« Un homme planta une vigne ; il l’entoura d’une haie, y creusa un pressoir, bâtit une tour, l’afferma à des vignerons et partit en voyage. En son temps, il envoya aux vignerons un serviteur pour qu’il reçût des vignerons sa part du produit de la vigne. Ceux-ci se saisirent de lui, le battirent et le renvoyèrent les mains vides. Une seconde fois, il députa vers eux un autre serviteur ; celui-là, ils le frappèrent à la tête et l’accablèrent d’outrages. De nouveau il leur en envoya un autre, ils le tuèrent ; et beaucoup d’autres : ils frappèrent les uns et tuèrent les autres. Il avait encore son fils unique très aimé : il le leur envoya en dernier lieu, disant : ils respecteront mon fils. Mais les vignerons se dirent entre eux : voici l’héritier ; allez, tuons-le, et l’héritage sera nôtre. Ils se saisirent de lui, le tuèrent et le jetèrent hors de la vigne. Que fera donc le maître de la vigne ? Il viendra et fera périr les vignerons, et il donnera sa vigne à d’autres. »
On trouve encore, en Judée, d’antiques excavations, vestiges de pressoirs creusés dans la roche dans lesquels les raisins étaient foulés et d’où le jus s’écoulait pour être vinifié. On rencontre aussi des tas de pierres, qui proviennent des ruines des tours de garde dans lesquelles le chef des ouvriers viticoles exerçait sa surveillance. En Judée, au temps de Jésus, les vignes constituaient un élément essentiel du paysage et les travaux s’y rapportant, déterminaient le rythme de la vie locale.
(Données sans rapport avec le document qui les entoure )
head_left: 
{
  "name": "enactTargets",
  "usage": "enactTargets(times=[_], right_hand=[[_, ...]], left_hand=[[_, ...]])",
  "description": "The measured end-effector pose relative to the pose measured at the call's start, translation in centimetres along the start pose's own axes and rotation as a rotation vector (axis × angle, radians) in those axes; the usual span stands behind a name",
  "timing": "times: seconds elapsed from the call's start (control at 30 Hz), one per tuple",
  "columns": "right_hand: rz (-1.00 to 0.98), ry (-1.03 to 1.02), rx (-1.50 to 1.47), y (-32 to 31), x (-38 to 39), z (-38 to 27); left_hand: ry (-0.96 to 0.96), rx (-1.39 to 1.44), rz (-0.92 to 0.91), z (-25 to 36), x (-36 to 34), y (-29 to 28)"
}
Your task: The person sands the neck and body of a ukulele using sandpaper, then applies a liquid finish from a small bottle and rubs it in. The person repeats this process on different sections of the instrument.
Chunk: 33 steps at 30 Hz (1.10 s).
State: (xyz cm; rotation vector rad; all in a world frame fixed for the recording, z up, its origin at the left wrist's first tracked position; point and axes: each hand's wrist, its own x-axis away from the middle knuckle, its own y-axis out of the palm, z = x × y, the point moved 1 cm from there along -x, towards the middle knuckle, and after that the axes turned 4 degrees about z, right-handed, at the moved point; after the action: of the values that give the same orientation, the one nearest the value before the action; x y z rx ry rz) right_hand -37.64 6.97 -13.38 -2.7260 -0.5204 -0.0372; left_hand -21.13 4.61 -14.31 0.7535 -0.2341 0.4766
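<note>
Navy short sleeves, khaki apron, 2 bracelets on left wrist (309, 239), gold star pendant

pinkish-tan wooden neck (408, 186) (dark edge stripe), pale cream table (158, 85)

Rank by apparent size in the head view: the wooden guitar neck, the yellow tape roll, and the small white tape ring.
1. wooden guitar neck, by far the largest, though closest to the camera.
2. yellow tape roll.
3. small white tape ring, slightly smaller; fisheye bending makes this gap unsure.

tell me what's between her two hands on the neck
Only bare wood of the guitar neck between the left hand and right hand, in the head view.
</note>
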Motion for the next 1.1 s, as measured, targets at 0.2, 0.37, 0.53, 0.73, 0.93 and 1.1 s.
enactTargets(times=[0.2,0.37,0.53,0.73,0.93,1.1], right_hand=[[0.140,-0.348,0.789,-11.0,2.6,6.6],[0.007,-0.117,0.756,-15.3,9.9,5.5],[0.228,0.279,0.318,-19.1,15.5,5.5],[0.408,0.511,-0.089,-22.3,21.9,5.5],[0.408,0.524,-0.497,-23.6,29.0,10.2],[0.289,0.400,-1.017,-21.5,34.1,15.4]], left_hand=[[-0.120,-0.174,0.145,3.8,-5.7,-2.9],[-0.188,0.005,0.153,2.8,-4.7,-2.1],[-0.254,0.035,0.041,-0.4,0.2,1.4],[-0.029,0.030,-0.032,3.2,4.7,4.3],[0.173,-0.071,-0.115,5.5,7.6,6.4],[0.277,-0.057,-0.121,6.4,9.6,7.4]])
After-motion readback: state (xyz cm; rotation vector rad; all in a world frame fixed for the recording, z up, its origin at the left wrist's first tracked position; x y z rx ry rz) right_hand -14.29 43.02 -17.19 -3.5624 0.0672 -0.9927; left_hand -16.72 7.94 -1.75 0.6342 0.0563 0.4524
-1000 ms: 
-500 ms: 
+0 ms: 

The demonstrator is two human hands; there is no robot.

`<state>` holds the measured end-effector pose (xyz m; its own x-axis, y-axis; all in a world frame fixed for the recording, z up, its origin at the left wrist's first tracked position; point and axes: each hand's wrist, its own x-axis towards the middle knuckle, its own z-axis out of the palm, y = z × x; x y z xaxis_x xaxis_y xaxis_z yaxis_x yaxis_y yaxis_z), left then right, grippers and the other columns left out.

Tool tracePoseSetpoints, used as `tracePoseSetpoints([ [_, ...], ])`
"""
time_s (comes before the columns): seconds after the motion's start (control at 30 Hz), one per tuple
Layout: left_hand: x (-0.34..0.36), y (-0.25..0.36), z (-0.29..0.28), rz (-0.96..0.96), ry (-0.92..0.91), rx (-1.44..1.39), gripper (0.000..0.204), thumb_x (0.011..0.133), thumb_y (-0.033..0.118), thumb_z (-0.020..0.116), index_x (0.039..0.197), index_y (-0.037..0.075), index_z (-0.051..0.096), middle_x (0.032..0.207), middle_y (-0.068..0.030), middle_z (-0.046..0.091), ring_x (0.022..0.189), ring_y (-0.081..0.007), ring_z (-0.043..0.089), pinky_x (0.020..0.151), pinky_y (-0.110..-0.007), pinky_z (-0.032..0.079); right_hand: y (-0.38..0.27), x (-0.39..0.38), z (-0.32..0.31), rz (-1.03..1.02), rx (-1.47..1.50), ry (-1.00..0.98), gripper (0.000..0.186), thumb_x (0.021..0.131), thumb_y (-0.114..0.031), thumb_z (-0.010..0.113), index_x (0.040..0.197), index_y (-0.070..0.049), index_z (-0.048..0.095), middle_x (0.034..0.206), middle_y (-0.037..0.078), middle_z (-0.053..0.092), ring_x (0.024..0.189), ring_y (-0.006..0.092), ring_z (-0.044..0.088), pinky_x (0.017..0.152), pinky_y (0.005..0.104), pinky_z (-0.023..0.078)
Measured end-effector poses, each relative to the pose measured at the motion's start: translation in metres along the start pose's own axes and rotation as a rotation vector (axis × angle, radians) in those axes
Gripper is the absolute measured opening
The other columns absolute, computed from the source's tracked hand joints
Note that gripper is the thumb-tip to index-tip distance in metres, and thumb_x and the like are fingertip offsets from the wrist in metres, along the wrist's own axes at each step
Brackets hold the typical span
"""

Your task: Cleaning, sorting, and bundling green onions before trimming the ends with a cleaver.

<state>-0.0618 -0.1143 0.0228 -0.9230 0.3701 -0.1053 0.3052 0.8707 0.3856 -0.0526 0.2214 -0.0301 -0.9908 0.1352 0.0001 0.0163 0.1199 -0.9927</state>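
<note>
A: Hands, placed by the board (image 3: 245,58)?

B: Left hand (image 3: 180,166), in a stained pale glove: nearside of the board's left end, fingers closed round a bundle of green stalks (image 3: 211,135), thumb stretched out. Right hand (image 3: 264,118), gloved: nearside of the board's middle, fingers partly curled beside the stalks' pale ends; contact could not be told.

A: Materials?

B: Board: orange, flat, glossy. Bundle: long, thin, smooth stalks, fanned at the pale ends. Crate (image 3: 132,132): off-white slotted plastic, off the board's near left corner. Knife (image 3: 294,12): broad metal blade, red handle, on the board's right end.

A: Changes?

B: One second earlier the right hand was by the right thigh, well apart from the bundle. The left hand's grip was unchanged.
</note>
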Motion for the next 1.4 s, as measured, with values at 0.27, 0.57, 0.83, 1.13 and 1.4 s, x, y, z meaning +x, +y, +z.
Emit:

Il ne faut pas imaginer les vignobles tels que nous les connaissons aujourd’hui. Chaque pied de vigne était marié avec un arbre fruitier qui lui servait de tuteur. Cette technique de culture dite en « hautain » perdurera très longtemps. Dix siècles plus tard, les moines-vignerons du Moyen Âge la pratiquent encore. Dans l’Empire romain, les grands domaines viticoles étaient affermés à des vignerons qui l’exploitaient en échange d’un loyer annuel. C’est son versement que le propriétaire vient justement réclamer par l’intermédiaire de serviteurs qui seront tous tués par les vignerons félons.
Le maître de la vigne ne semble pas vouloir admettre la réalité de la forfaiture et de la cruauté de ses fermiers prêts à tout pour s’emparer de son bien. Il est disposé à leur trouver des circonstances atténuantes. Peut-être ont-ils cru que les messagers n’agissaient pas sur ordre de sa part, qu’ils étaient des usurpateurs. Il finira alors par envoyer son fils unique, son héritier légitime, celui dont les droits sont indiscutables. Il y a trop longtemps que ces mauvais vignerons considèrent la bonté de leur maître comme de la faiblesse. Ils pensent pouvoir agir une fois encore en toute impunité. Ainsi, le fils connaîtra le même sort. Il ne faut pas voir dans cette parabole la mise en scène d’un quelconque conflit social entre un propriétaire intransigeant et ses fermiers exploités et révoltés. Jésus est confronté aux Pharisiens et aux Docteurs de la loi qui se sont approprié la vigne, c’est-à-dire le peuple d’Israël. Ils l’ont détourné de Dieu pour lui faire emprunter leur propre chemin et satisfaire leurs intérêts personnels. Ils ont parfaitement compris que cette parabole les visait directement en les assimilant aux « vignerons homicides ».
Dieu a envoyé son propre Fils pour nous racheter et nous continuons de le crucifier par nos propres péchés.
À partir de ce moment, ils n’auront de cesse de chercher à faire arrêter Jésus pour qu’il soit jugé et châtié. Leurs prédécesseurs ont tué les prophètes que l’on peut assimiler aux serviteurs et eux mettront à mort l’Héritier, le Fils unique de Dieu. Comme les vignerons homicides, ils se croient intouchables ; comme eux ils seront condamnés et remplacés par d’autres. Cette parabole s’adresse également à chacun d’entre nous. Dieu comme le propriétaire parti en voyage, nous fait confiance et nous laisse libre sans chercher à nous contraindre et à nous écraser de sa puissance.
Il a envoyé son propre Fils pour nous racheter et nous continuons de le crucifier par nos propres péchés. Il nous suffit pourtant quelles que soient nos fautes de répondre favorablement à la miséricorde et à l’amour de Dieu pour retrouver notre place dans les vignes du Seigneur. Dieu ne veut pas la mort du pécheur, c’est ce que cette parabole nous invite à comprendre lorsqu’elle insiste sur les différentes médiations que le propriétaire de la vigne met en œuvre pour exprimer son indulgence envers les vignerons homicides.